Concluiu que é não preciso de religião para ser feliz. Em sua visão, a 
religião serviria para promover a felicidade aqui neste mundo. Portanto, para ser feliz, ou seja, para se viver, Deus é desnecessário.

Um outro comentário, sobre o corona vírus, sugeriu ser o vírus obra do diabo. É segundo essa percepção, da preferência pessoal, que determina o que o diabo faz, ou mesmo Deus.

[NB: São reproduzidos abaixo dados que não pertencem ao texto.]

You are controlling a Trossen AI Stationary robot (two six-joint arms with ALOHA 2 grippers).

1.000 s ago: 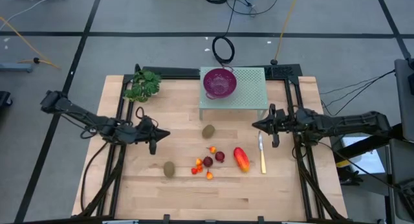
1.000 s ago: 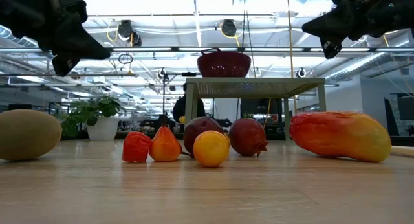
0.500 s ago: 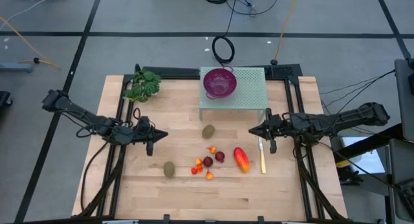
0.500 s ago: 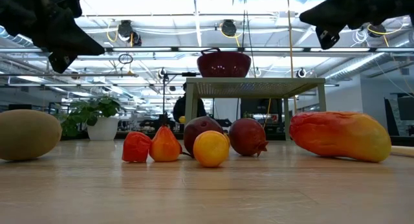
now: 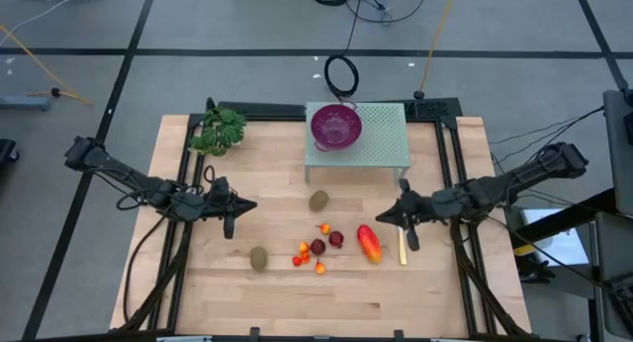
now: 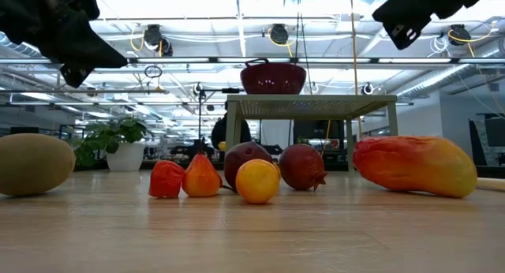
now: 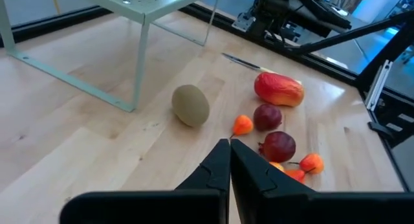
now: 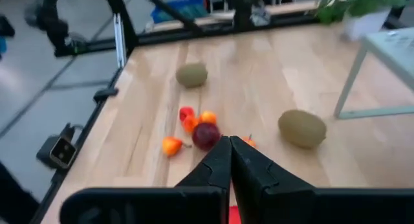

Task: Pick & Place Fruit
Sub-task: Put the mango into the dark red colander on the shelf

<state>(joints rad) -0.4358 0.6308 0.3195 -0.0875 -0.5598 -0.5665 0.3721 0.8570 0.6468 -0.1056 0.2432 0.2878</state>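
The fruit (image 5: 321, 245) lies loose on the table (image 5: 425, 293), in front of the rack (image 5: 381, 134) (a bowl (image 5: 335, 125) sits on top). The right gripper (image 5: 380, 217), shut and empty, hovers just beside the orange-red fruit (image 5: 369, 242); the left gripper (image 5: 253, 205), also shut, hangs left of a kiwi (image 5: 318, 200).

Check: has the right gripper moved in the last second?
Yes. In the high view the right gripper has slid from beside the green rack, past the knife, toward the long red fruit. Fingers shut.
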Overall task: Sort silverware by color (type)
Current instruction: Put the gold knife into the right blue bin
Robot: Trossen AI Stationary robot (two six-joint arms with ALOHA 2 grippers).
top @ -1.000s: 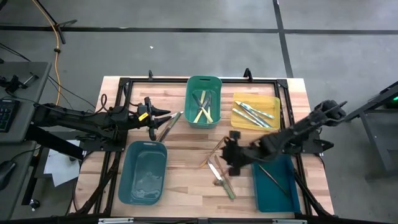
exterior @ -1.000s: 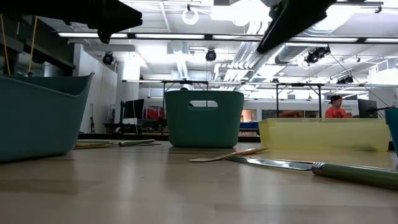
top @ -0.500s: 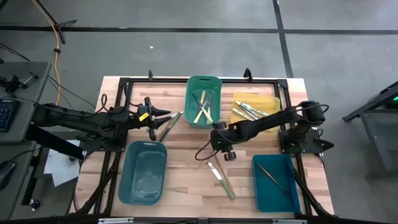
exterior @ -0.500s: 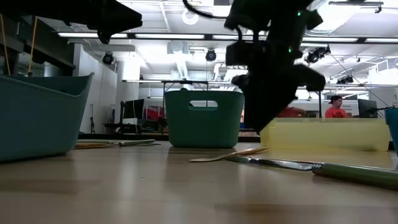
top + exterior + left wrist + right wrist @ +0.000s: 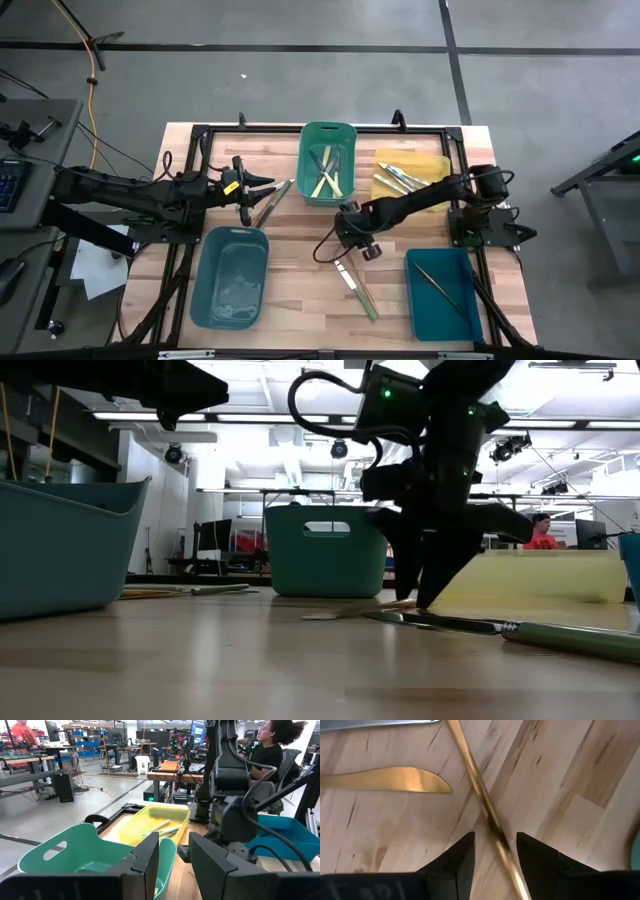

Apesar da distância entre os temas, há uma unidade padrão entre eles: a subjetividade. Sim, quem é Deus, sua utilidade, o que Ele deve fazer, ou não fazer, é determinado por cada pessoa.  Deus, segundo o mundo, é apenas um conceito particular, uma abstração. E não uma pessoa, com sentimentos, poder, intelecto e vontade.

Gostemos ou não! O mundo já determinou que a crença em Deus, a religião representa um certo retardo intelectual. Uma subcategoria da ignorância.

Assim, o conteúdo das Escrituras, os feitos e promessas de Deus, o que chamam de religião, é incompatível à intelectualidade humana. 
Tal realidade chegou ao arraial religioso. E muitos já cativos à essa mesma disposição mental, alegando defender a verdade divina, recriaram-na, a partir de si mesmos, e pronta para atender ao mundo.  

Consequentemente, adicionou à velha verdade de Deus o saber humano, dando luz à uma nova verdade, com melhor aparência: agradável aos olhos, prazerosa, e plena de sabedoria.

E acumularam-se as estratégias para oferecer essa nova verdade, agora própria   para garantir a felicidade e liberdade humana.

Vieram os palestrantes. Especialistas em contextualização, que por regra, introduzem toda sorte de pensadores seculares com suas frases; os filosofismos com suas divagações, e os psicologismos com suas fraudes. Adicionam ainda, suas titulações, universidades, graus, livros escritos, onde ministram, e telefones para contato. E quanto aos conselhos eternos do Senhor, os trazem emaranhados aos conceitos humanistas, em busca de popularidade, mas sem poder para transformar a vida de pecadores. 

Com igual poder, apresentam-se os especialistas em nova percepção. Garantem que sabem o que Deus falou a respeito dos assuntos que estão na moda. Tatuagens, preferências políticas, tamanho e necessidade do estado, modelo econômico, impostos, rebeldia responsável, porte de arma etc.

Por fim, menos doutrinários, mas sempre presente, temos os mimetizados. Iguais ao mundo. Nesses a linguagem, os modos, as músicas, as roupas contrastam com a santidade exigida pelo Senhor em não se conformar com o mundo.

Há muitos outros, todos alegando a necessidade de contextualização, fundiram-se ao mundo, não permitindo “aos de fora” perceberem quem é Deus, e o que ele faz. Aprofundaram o descrédito das verdades eternas. E movidos pelo amor a si mesmos, e pelo populacho das tendências negociaram a verdade das Escrituras. 

E a nova verdade, com seu humanismo, oculta o nosso Deus e Salvador, não leva pecadores ao arrependimento, não lhes permite ficarem livres da morte.

Continuaremos a ver vídeos e comentários que negam a existência de Deus… pessoas que, que confusas e soberbas, precisam apenas dEle.   

Se o Senhor não nos tivesse alertado para os dias maus que viriam, até poderia acreditar que esses tem interesse na causa do Senhor.